Hoffman pointed to studies by Petrodata Ltd. that predict demand for deepwater rigs (capable of operating in more than 5,000 ft of water) will peak at 65 in 2006. The deepwater fleet currently is 46.
"Everyone believes (new rigs) will be built," he said, adding the only questions are when and by whom. The company predicts "severe capacity constraints" before the upturn is over.
Santa Fe said that in many ways it is better to build without a contract. Risk, which keeps many rig companies from building except when a contract is in hand, is relatively low because eventually all rig capacity gets used. Hoffman said even rigs built to contract seldom have contract terms longer than 2 years.
And Hoffman said Santa Fe is in a good position because it has no debt and cash on hand.
The company, which has 57 onshore and offshore rigs, said that timing is critical. Placing an order for a rig near the beginning of an industry uptrend is a gamble that can win a company lower yard costs.

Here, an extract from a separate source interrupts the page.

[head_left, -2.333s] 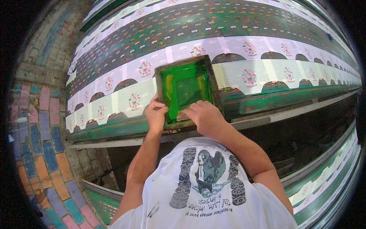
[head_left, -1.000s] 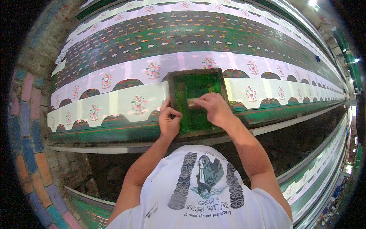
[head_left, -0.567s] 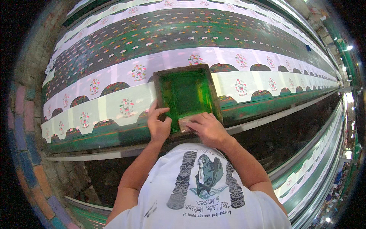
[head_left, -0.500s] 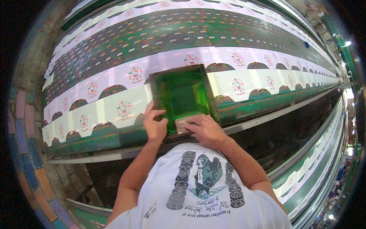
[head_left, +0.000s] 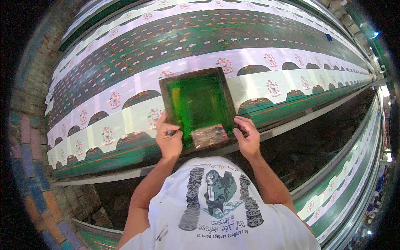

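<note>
A square dark-rimmed frame [head_left: 227, 93] with a bright green, wet-looking inside sits over pale fabric strips [head_left: 271, 85] printed with small colourful round motifs. My left hand [head_left: 168, 139] grips the frame's left side near the lower corner, its thumb and fingers curled on the edge. My right hand [head_left: 248, 137] holds the right side near the lower corner, fingers bent against the edge. A flat, pale brownish block [head_left: 208, 135] with reddish marks lies inside along the near edge of the frame, held by neither hand. The fabric beneath the frame is hidden.
The long green table [head_left: 83, 160] has more printed strips and dark bands of small spots. A pale rail [head_left: 91, 180] runs along its front, above a dark gap. Another table [head_left: 329, 196] lies at the lower right. Coloured paving blocks [head_left: 35, 162] cover the floor at left.
My right hand has let go of the block and moved rightward onto the frame's side. The block now rests in the frame, which has shifted slightly left over the fabric.
</note>
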The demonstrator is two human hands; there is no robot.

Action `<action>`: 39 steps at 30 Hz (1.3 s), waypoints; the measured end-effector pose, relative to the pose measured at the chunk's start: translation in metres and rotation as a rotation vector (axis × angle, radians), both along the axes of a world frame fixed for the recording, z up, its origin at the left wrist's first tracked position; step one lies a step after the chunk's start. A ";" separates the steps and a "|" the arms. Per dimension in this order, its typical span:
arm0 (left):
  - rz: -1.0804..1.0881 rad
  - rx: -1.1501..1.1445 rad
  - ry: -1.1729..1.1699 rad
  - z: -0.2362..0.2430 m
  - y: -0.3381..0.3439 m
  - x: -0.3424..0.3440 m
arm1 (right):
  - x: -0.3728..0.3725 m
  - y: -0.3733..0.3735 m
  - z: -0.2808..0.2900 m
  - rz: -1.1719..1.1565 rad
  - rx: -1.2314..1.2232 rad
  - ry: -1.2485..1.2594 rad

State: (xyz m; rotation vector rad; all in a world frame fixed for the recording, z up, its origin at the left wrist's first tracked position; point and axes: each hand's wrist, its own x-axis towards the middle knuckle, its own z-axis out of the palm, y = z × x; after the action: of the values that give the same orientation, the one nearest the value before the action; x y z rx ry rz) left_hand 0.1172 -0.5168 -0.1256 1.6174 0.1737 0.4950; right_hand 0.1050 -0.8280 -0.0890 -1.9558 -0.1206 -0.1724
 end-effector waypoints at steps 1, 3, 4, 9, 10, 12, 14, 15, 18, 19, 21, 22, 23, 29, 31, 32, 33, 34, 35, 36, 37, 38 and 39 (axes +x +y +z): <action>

He said building on its own behalf enables a company to build the rig on budget and under its own timetable.
Hoffman said the two jack ups it will build in Singapore will cost $125 million each but can do much the same work as older, more expensive rigs.
He is optimistic about the majors' drilling spending patterns this cycle. He said "the increase is controlled" and thus is likely to remain stable over the next several years.